A rhythm was established. I felt the tension rise in Jacob, the same as it rose in me. The raging heat burned me from the inside, as though my venom was aflame. Jacob's eyes were closed, his face contorted in pain. He wanted me more than anything, but I knew the cold — for him — was enough to burn. Ice didn't feel cold to him, but my skin sent chills every time he touched it. It was the same for me. I could place my hand on a heated stovetop and feel nothing, yet his flesh made caused an agony I thought had long become a memory.

It was too much, for him and me. We collapsed together on the shower floor, pulling apart as quickly as possible, and curled up on opposite sides, unable to look the other in the eye. Jacob took a few deep breaths as I continued to hold mine.

"You want to stay in today, Bells? I can take a nap, so we can go for a run at night."

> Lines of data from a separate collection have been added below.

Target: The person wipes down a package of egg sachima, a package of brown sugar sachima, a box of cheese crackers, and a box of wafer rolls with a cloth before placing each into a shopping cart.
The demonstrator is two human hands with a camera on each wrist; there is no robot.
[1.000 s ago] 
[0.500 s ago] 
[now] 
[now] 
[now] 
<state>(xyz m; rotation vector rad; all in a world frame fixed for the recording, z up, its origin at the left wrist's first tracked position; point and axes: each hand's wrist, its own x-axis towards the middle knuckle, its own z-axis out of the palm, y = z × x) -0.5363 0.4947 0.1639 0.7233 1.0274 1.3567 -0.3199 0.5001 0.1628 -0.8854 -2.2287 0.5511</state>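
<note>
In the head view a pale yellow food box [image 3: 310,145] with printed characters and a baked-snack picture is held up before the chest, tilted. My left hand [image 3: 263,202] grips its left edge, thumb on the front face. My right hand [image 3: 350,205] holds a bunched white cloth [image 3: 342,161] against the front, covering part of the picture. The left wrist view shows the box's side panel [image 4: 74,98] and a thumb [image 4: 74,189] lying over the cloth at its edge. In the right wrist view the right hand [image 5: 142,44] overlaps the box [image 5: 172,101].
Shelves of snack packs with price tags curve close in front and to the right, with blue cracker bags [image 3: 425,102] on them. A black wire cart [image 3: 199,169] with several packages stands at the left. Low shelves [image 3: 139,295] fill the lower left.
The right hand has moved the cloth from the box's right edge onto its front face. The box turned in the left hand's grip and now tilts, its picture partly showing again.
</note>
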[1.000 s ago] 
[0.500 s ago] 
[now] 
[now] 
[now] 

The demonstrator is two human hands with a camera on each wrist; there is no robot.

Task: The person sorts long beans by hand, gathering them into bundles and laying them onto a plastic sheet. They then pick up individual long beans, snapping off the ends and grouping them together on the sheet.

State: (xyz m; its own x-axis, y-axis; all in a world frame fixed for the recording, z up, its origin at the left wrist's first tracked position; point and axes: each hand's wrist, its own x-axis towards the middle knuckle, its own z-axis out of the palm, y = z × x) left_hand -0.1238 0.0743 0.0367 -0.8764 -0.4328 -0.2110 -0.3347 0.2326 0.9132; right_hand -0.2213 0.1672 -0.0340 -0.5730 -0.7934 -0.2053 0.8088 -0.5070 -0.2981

"Sure, that would be wonderful, Jake."

He rinsed himself off perfunctorily and stepped out of the shower. As he dried off, making his way out the door, I called after him.

"Jake?"

"Yeah?"

"Thanks."

"Sure, sure. I didn't sleep very soundly last night; I could use a nap," he replied, smiling as he left.

He was my Jacob again. He knew what I had thanked him for without my telling him. He compromised, disregarding his own wants, to make me happy. I knew, because he had slept like a baby last night, as he did every night. It would have been perfect, this life with my Jacob, if only I could be his Bella again.